An unaltered copy of every line below is the expected output.

*Provided data:*

- Opening Delimiter -

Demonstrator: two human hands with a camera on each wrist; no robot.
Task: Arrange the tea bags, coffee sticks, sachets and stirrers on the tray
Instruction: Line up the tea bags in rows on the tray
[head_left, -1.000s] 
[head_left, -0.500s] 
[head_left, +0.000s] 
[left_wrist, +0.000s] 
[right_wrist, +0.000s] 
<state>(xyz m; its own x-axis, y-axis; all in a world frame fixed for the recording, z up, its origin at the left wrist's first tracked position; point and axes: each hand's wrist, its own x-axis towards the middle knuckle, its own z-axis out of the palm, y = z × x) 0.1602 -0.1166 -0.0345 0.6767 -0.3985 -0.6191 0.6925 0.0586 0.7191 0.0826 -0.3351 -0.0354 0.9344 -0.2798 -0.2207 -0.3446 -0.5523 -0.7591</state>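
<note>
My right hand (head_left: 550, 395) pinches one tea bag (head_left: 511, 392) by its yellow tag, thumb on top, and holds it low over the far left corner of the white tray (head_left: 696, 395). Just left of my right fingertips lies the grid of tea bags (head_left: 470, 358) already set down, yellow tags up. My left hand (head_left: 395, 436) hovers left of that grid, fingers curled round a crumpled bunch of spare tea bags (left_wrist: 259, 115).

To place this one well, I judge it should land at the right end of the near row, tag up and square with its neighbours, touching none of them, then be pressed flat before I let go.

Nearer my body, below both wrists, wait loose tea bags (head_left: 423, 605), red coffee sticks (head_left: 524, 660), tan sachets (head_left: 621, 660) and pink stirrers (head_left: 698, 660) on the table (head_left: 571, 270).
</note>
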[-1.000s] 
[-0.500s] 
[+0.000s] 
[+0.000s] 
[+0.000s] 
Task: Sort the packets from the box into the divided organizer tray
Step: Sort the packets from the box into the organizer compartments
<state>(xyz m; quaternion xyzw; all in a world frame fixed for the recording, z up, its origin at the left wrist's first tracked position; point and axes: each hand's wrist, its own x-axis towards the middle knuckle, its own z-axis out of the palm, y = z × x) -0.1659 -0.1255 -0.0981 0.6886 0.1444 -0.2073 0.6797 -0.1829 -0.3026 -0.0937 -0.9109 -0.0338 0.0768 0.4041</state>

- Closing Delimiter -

*Task solution:*
Demonstrator: two human hands with a camera on each wrist; no robot.
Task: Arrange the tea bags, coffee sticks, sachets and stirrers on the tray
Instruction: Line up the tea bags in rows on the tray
[head_left, -1.000s] 
[head_left, -0.500s] 
[head_left, +0.000s] 
[left_wrist, +0.000s] 
[right_wrist, +0.000s] 
<state>(xyz m; its own x-axis, y-axis; all in a world frame fixed for the recording, z up, its origin at the left wrist's first tracked position; point and axes: each hand's wrist, its own x-axis towards the middle knuckle, its own z-axis out of the palm, y = z × x) 0.1602 -0.1166 -0.0345 0.6767 -0.3985 -0.6191 0.6925 0.0586 0.7191 0.0826 -0.3351 -0.0354 0.9344 -0.2798 -0.2207 -0.3446 -0.5523 -0.7591</state>
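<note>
My right hand (head_left: 550, 395) pinches one tea bag (head_left: 511, 392) by its yellow tag, thumb on top, and holds it low over the far left corner of the white tray (head_left: 696, 395). Just left of my right fingertips lies the grid of tea bags (head_left: 470, 358) already set down, yellow tags up. My left hand (head_left: 395, 436) hovers left of that grid, fingers curled round a crumpled bunch of spare tea bags (left_wrist: 259, 115).

To place this one well, I judge it should land at the right end of the near row, tag up and square with its neighbours, touching none of them, then be pressed flat before I let go.

Nearer my body, below both wrists, wait loose tea bags (head_left: 423, 605), red coffee sticks (head_left: 524, 660), tan sachets (head_left: 621, 660) and pink stirrers (head_left: 698, 660) on the table (head_left: 571, 270).
</note>
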[-1.000s] 
[-0.500s] 
[+0.000s] 
[+0.000s] 
[+0.000s] 
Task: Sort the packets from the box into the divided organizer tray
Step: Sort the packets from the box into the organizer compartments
<state>(xyz m; quaternion xyzw; all in a world frame fixed for the recording, z up, its origin at the left wrist's first tracked position; point and axes: each hand's wrist, its own x-axis towards the middle knuckle, its own z-axis out of the palm, y = z × x) -0.1659 -0.1255 -0.0981 0.6886 0.1444 -0.2073 0.6797 -0.1829 -0.3026 -0.0937 -0.9109 -0.0338 0.0768 0.4041</state>

For this exercise, nothing further remains to be done.